**TASK BRIEF**. Nothing but the lines from the one with "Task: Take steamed" through the final line of the listing should appear in the answer, each copied exactly.

**RECORDED DATA**.
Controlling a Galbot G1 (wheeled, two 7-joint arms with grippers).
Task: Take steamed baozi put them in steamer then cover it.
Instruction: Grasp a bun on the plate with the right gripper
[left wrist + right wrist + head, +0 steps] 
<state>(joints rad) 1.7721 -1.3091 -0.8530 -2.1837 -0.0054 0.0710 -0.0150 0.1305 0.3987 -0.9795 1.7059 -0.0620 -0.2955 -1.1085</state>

**SOLUTION TO THIS TASK**.
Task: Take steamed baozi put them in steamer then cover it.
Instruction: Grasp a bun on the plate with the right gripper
[left wrist + right wrist + head, +0 steps] 
<state>(joints rad) 1.7721 -1.3091 -0.8530 -2.1837 -0.0054 0.0710 -0.0150 0.1305 0.3987 -0.9795 1.7059 -0.0620 -0.2955 -1.1085</state>

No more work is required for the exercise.